Exercise aim:
The entire listing below should be output exactly as it stands.

Provided material:

=== Begin Enclosure ===

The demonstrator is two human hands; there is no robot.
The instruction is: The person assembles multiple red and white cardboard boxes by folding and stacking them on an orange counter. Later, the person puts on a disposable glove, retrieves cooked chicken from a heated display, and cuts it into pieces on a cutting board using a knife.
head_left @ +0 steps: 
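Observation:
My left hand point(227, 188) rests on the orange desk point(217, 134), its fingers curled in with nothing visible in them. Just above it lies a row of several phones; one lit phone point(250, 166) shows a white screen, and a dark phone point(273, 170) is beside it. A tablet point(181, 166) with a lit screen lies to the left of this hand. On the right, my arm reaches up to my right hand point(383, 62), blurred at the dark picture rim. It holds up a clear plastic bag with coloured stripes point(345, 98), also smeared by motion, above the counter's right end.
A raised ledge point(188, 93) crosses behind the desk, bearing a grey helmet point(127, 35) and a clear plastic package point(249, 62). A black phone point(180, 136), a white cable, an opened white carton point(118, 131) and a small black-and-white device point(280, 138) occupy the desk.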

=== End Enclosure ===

Answer to the exercise:
The demonstrator is two human hands; there is no robot.
The instruction is: The person assembles multiple red and white cardboard boxes by folding and stacking them on an orange counter. Later, the person puts on a disposable glove, retrieves cooked chicken from a heated display, and cuts it into pieces on a cutting board using a knife.
head_left @ +0 steps: 
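Observation:
My left hand point(227, 188) rests on the orange desk point(217, 134), its fingers curled in with nothing visible in them. Just above it lies a row of several phones; one lit phone point(250, 166) shows a white screen, and a dark phone point(273, 170) is beside it. A tablet point(181, 166) with a lit screen lies to the left of this hand. On the right, my arm reaches up to my right hand point(383, 62), blurred at the dark picture rim. It holds up a clear plastic bag with coloured stripes point(345, 98), also smeared by motion, above the counter's right end.
A raised ledge point(188, 93) crosses behind the desk, bearing a grey helmet point(127, 35) and a clear plastic package point(249, 62). A black phone point(180, 136), a white cable, an opened white carton point(118, 131) and a small black-and-white device point(280, 138) occupy the desk.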

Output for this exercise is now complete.